Maria Kolesnikova and two other women led the fight against the President of Belarus. It made her a folk hero.
One Monday morning a year ago, opposition leader Maria Kolesnikova marched in the center of the capital, Minsk. Then a van with smoky windows came at full speed and stopped right in front of her. Masked men jumped out. They threw themselves at the opposition politician. The men dragged her into the car, but Kolesnikova lost the phone that bounced across the sidewalk. A masked man ran after the phone, and then the car drove off at full speed.

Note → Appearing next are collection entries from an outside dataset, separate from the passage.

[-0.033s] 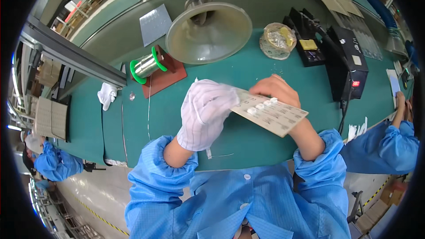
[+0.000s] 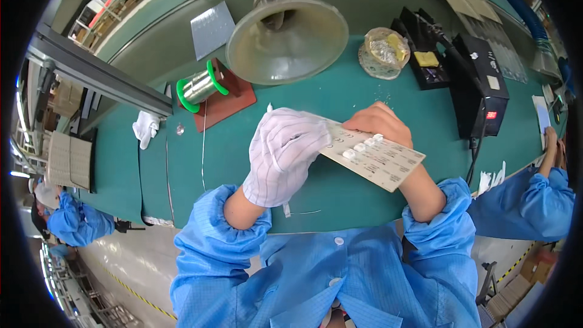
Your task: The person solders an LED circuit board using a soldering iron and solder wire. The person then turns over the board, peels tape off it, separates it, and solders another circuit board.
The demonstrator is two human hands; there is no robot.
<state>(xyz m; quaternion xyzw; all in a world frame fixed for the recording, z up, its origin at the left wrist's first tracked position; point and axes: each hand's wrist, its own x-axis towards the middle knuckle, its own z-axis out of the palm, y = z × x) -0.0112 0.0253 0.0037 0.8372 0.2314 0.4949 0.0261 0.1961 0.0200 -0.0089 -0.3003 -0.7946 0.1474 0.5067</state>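
Observation:
A pale, flat circuit board panel (image 2: 384, 169) is held tilted above the green bench. It carries rows of dark printed markings and a short line of white block-shaped connectors (image 2: 363, 145). Its left end is gripped by my left hand (image 2: 284, 146), which wears a white striped glove. My bare right hand (image 2: 381, 123) has its bent fingers at the far edge, with the wrist passing behind the panel's right part. The panel hides the lower part of that hand, and the glove covers the panel's left end.
A funnel-shaped hood (image 2: 287, 41) hangs just beyond my hands. Solder wire spool (image 2: 198, 89) stands at left on a red-brown base. A bowl (image 2: 384, 54), a soldering iron holder (image 2: 430, 76) and a black soldering station (image 2: 480, 94) stand at right. Co-worker's sleeve (image 2: 527, 203) shows far right.
The panel sits very slightly further right and lower. My hands keep the same hold on it, and the bench items have shifted a little in the picture.

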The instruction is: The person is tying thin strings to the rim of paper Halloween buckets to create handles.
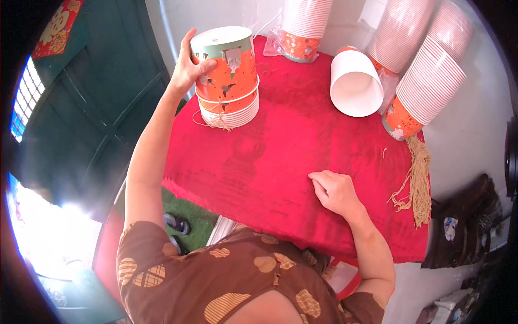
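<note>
Two hands of mine are over a table with a red cloth. My left hand is up at eleven o'clock, its fingers wrapped around the side of an upside-down orange paper bucket, with the thumb pressing on the orange wall. That bucket sits on top of a short stack of buckets tied with pale string, near the cloth's far left corner. At twelve o'clock stands another bagged stack of cups. Moving right, a single white cup lies on its side with its mouth toward me. My right hand rests on the cloth at four o'clock, fingers loosely curled and holding nothing. At two o'clock, long cup stacks lean inward. A bundle of pale string hangs over the right edge.
</note>
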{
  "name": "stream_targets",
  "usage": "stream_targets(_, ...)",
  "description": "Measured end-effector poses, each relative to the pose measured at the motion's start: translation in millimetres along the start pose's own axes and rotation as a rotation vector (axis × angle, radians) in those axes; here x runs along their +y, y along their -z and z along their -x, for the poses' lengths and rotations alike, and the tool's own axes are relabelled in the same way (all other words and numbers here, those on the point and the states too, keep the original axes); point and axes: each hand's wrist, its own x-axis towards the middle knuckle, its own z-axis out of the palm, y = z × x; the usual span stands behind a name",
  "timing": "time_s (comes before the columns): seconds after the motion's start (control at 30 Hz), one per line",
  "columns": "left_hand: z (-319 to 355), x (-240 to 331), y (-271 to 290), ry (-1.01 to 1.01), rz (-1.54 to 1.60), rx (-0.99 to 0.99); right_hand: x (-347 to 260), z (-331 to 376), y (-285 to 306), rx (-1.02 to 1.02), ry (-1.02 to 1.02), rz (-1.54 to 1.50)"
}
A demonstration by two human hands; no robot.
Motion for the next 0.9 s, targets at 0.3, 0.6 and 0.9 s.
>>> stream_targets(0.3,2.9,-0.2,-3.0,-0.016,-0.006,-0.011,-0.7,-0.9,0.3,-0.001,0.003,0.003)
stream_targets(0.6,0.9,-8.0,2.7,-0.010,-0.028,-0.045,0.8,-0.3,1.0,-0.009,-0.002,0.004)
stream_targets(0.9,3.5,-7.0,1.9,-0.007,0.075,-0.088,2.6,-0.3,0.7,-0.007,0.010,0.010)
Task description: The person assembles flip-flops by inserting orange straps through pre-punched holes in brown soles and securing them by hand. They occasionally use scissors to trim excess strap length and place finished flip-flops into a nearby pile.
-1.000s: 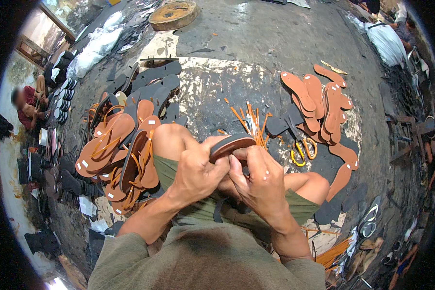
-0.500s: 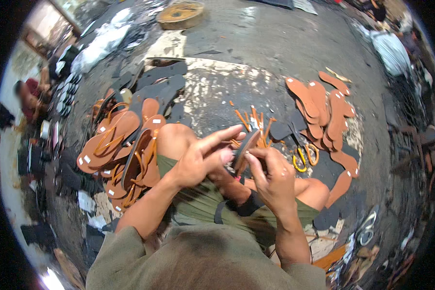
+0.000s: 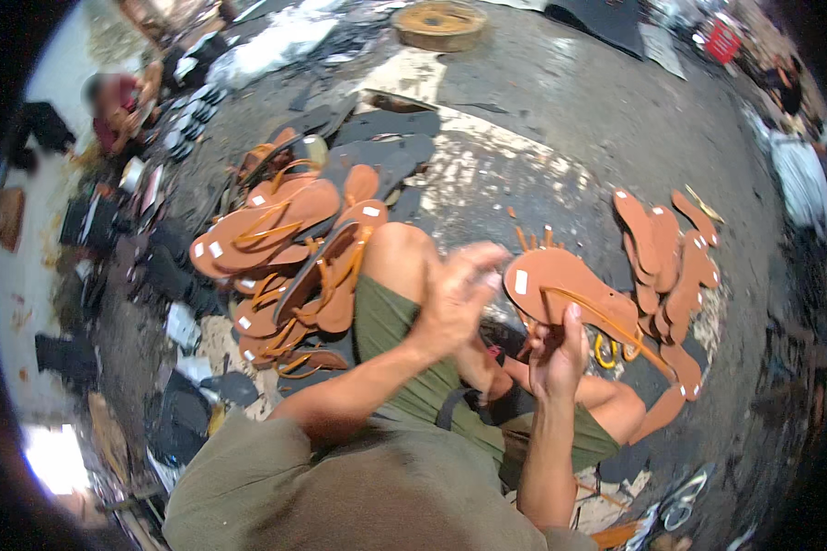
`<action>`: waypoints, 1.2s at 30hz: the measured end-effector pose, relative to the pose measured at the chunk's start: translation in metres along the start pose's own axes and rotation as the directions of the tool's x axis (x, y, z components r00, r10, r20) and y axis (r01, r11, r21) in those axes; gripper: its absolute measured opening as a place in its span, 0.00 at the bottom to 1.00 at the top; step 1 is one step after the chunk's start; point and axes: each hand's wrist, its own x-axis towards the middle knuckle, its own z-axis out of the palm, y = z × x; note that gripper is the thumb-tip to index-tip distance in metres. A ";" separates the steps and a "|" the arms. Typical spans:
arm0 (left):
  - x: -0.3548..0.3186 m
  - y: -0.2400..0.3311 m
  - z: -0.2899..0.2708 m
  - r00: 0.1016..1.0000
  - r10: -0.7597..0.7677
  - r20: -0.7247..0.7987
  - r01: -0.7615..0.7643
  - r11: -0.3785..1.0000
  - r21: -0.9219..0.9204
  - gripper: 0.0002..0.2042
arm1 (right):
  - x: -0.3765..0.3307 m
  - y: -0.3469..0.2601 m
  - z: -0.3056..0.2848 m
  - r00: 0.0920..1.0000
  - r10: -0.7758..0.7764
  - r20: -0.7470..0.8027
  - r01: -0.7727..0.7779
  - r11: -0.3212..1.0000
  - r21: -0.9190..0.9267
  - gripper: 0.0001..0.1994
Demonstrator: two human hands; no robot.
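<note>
A brown flip-flop [image 3: 570, 262] with a thin orange strap is tilted up in front of me, its white-labelled rounded end toward the left. My right hand [image 3: 558, 361] grips it from below, thumb against the strap side. Close to that labelled end, my left hand [image 3: 452, 305] is raised with fingers extended and smeared by motion; nothing shows in it. Several orange strips [image 3: 535, 239] stand behind the flip-flop. Partly covered by the right hand and flip-flop are scissors [image 3: 605, 352] with yellow handles.
Finished brown flip-flops [image 3: 276, 225] are heaped by my left knee. Loose brown soles [image 3: 657, 248] lie on the right. Dark sole sheets [image 3: 386, 151] rest on a worn board [image 3: 496, 165]. A round wooden block [image 3: 439, 26] stands farther off. Another person [image 3: 119, 110] sits at far left.
The flip-flop has turned from edge-on to show its strapped top face and moved right with my right hand. My left hand has come away from it. The whole view has swung leftward.
</note>
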 end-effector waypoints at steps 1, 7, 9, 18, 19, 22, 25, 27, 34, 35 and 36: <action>0.011 0.021 -0.008 0.981 0.191 -0.024 -0.169 0.914 0.369 0.19 | 0.006 -0.002 -0.005 0.999 -0.033 -0.014 0.032 0.998 -0.050 0.18; 0.027 0.035 0.003 0.864 0.366 0.345 -0.493 0.750 0.441 0.16 | 0.009 0.004 0.016 0.991 -0.131 0.018 0.131 0.956 -0.263 0.18; 0.026 0.037 0.009 0.940 0.208 0.269 -0.292 0.900 0.324 0.12 | 0.007 -0.004 0.017 0.993 -0.120 -0.001 0.114 0.944 -0.309 0.19; 0.036 0.045 0.005 0.932 -0.240 0.273 0.317 0.904 -0.286 0.28 | 0.010 -0.085 -0.007 0.675 0.376 0.635 0.220 0.720 -0.658 0.24; 0.033 0.041 0.009 0.869 -0.294 0.399 0.421 0.862 -0.282 0.28 | 0.014 -0.087 -0.003 0.607 0.503 0.615 0.221 0.637 -0.739 0.22; 0.032 0.028 0.013 0.716 -0.371 0.591 0.617 0.733 -0.288 0.27 | 0.016 -0.081 -0.005 0.653 0.528 0.543 0.262 0.515 -0.816 0.18; 0.057 0.028 0.000 0.790 -0.423 0.444 0.605 0.654 -0.454 0.24 | 0.006 -0.060 -0.015 0.921 -0.080 0.382 0.363 0.535 -0.763 0.15; 0.066 0.026 0.004 0.897 -0.399 0.192 0.437 0.724 -0.533 0.21 | -0.014 -0.044 -0.029 0.877 -0.425 0.223 0.463 0.628 -0.625 0.16; 0.031 0.027 0.024 0.920 -0.365 0.143 0.390 0.821 -0.416 0.22 | 0.029 -0.043 0.002 0.866 -0.450 -0.218 0.434 0.893 -0.121 0.17; 0.026 0.030 0.025 0.927 -0.330 0.179 0.373 0.858 -0.354 0.21 | 0.031 -0.046 0.005 0.868 -0.475 -0.141 0.432 0.865 -0.255 0.16; 0.025 0.030 0.023 0.933 -0.297 0.201 0.346 0.893 -0.288 0.20 | 0.025 -0.049 0.012 0.920 -0.392 -0.005 0.375 0.884 -0.281 0.14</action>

This is how witnesses described the incident to the then independent news website Tut.by, which the authorities had closed a few months later.
Refused to leave the country
The next day, Kolesnikova appeared at Belarus’ border with Ukraine. It was the country’s KGB security police who had taken her, and they wanted to force her to leave the country. At the border, Kolesnikova was told that if she did not leave the country, she would spend the rest of her life in prison.
Kolesnikova replied that she had no plans to leave the country. She took her passport and tore it into small pieces.
Thus, the KGB’s plan went in the sink, and Kolesnikova became a folk hero. Together with Svetlana Tikhanovskaya and Varnokia Tspekalo, she led the large demonstrations against President Alexander Lukashenko. The other two women have fled Belarus after pressure from the KGB.